In the quest to make carbon capture more efficient, researchers have developed a novel method to evaluate the effectiveness of chemicals used to extract calcium, a key player in the indirect carbonation process. This technique, which accelerates carbonation in materials like hydroxides, slags, or cement, could significantly impact the energy sector’s ability to capture and store carbon dioxide.
The study, led by Zian Tang from the School of Energy and Environmental Engineering at the University of Science and Technology Beijing, introduces a chemical equilibrium-based evaluation method to streamline the selection of calcium extraction reagents (CERs). This method considers factors such as pH, calcium-complex stability constants, ligand concentration, and solubility product constants, providing a concentration-based or dimensionless evaluation index.
“Selecting the optimal reagent for calcium extraction has often been a time-consuming process,” Tang explained. “Our method aims to simplify this by providing a more straightforward evaluation index.”
To validate their method, the researchers conducted carbonation tests using six different ligands and compared their practical acceleration performance on calcium hydroxide, steel slag, and cement with the calculated outcomes. The findings showed that the method accurately predicts CER performance in simple systems like calcium hydroxide and qualitatively evaluates CERs in more complex systems like steel slag and cement.
The implications for the energy sector are substantial. By accelerating the carbonation process, this method could enhance the efficiency of carbon capture technologies, making them more viable for large-scale implementation. Moreover, the researchers have developed a user-friendly program to assist in CER evaluation, further simplifying the pre-screening process.

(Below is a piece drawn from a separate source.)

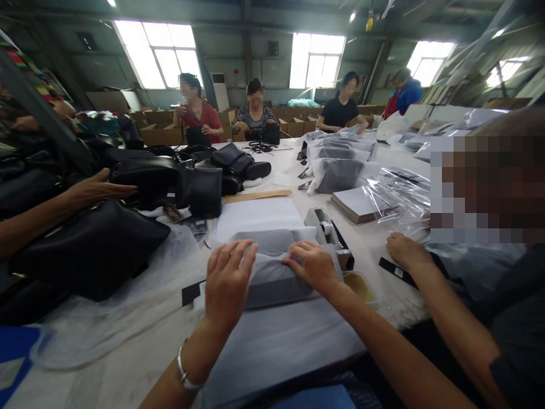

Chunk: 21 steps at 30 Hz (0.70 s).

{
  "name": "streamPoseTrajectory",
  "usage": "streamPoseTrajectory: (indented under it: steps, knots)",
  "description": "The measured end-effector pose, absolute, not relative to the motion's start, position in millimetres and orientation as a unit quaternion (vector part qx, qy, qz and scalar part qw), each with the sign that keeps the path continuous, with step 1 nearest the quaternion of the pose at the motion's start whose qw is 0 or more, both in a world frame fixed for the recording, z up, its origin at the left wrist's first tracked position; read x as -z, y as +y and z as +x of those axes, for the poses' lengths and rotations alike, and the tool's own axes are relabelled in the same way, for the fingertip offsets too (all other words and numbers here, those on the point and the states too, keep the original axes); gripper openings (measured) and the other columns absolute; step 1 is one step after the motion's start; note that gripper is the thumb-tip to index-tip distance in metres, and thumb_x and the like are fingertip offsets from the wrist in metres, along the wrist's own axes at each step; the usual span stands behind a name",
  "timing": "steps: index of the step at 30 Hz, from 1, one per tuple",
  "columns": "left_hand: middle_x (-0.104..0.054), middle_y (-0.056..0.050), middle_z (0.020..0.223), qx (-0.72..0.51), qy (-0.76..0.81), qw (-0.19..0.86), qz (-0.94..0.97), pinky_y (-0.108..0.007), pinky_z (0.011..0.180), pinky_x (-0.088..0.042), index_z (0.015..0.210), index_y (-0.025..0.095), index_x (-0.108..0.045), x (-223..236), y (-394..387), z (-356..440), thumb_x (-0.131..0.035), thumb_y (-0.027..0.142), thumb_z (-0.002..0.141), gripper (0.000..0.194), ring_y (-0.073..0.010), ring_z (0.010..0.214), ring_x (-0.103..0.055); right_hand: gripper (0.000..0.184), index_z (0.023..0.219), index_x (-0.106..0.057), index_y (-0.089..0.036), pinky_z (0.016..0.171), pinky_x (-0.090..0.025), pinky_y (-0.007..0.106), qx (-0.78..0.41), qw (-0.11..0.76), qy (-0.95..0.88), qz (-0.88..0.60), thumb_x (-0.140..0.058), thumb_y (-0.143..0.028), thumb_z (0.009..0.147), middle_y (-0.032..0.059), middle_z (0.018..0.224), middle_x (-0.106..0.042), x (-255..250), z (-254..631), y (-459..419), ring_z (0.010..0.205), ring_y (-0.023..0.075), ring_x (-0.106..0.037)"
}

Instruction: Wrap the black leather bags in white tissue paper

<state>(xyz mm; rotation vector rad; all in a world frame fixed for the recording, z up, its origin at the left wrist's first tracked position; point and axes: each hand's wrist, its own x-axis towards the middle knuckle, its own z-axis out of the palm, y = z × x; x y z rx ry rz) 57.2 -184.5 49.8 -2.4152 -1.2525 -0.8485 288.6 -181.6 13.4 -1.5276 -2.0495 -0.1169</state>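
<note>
Tissue paper (270, 266), white, lies over one dark bundle (279, 291) directly in front of the person, on a white worktable (123, 369). Right hand (314, 267): thumb and fingertips pinch one fold of the paper at the bundle's middle. Left hand (227, 278): fingers extended and nearly together at the bundle's left end; whether they press on it, I cannot tell from here. One silver bracelet (183, 369) encircles the left wrist.

Adjacent items: one tape dispenser (326, 227) just beyond the right hand; one shallow container (360, 286) with yellow contents, beside the right forearm; one white sheet stack (259, 216) behind the bundle. Farther right stands one pile of boards (355, 203), with clear film (400, 190) overlapping it. Behind the pile, at least three wrapped bags (340, 175) form a row.

To the left, black bags (89, 244) overlap, too crowded to count; one co-worker's hand (100, 184) extends above the nearest. At right, one co-worker's hand (406, 251) is near one black strip (398, 272). Four people (344, 105) occupy the far side.
</note>
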Motion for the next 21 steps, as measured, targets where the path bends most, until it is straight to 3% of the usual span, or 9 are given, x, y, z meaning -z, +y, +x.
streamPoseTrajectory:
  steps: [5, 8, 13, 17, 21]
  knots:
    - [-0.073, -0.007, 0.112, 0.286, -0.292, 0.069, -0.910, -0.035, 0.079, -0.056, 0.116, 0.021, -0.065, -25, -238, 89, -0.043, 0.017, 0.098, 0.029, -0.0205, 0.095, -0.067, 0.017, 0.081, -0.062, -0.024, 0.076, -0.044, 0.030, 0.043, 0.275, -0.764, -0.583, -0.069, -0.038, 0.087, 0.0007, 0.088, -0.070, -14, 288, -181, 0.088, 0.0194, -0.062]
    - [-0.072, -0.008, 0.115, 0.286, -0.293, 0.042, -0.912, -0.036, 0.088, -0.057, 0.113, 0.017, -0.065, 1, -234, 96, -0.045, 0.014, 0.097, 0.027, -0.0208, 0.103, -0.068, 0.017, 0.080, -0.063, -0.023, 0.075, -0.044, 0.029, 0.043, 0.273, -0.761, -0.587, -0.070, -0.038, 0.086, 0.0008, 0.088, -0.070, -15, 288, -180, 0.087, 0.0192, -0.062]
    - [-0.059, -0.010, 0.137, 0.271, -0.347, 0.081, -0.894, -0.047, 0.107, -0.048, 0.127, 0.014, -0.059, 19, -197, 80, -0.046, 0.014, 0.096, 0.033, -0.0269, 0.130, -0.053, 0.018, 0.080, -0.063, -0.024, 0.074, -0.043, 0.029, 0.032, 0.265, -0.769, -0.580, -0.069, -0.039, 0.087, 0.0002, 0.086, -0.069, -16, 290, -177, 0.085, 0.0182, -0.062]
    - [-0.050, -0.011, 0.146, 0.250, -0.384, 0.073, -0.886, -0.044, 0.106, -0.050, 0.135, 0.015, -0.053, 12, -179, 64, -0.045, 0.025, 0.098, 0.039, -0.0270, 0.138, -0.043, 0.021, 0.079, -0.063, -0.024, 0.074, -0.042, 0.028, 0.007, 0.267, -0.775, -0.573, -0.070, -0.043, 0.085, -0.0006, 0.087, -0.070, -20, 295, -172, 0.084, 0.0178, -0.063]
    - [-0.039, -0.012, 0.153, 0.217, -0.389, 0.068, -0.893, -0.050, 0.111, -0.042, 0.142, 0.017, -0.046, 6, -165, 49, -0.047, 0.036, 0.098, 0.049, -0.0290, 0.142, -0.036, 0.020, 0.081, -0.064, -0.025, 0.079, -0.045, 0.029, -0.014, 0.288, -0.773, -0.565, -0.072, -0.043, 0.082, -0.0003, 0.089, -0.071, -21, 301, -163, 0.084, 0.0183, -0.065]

“This research not only advances our understanding of indirect carbonation but also provides practical tools for industry professionals,” Tang added.
The study was published in the journal “Carbon Capture Science and Technology,” a publication that focuses on the latest advancements in carbon capture technologies. As the energy sector continues to grapple with the challenges of reducing carbon emissions, innovations like this one could play a pivotal role in shaping the future of carbon capture and storage.
The research underscores the importance of continued investment in carbon capture technologies and highlights the potential for chemical engineering to drive significant improvements in this field. As the world moves towards a low-carbon future, such advancements will be crucial in mitigating the impacts of climate change and transitioning to a more sustainable energy landscape.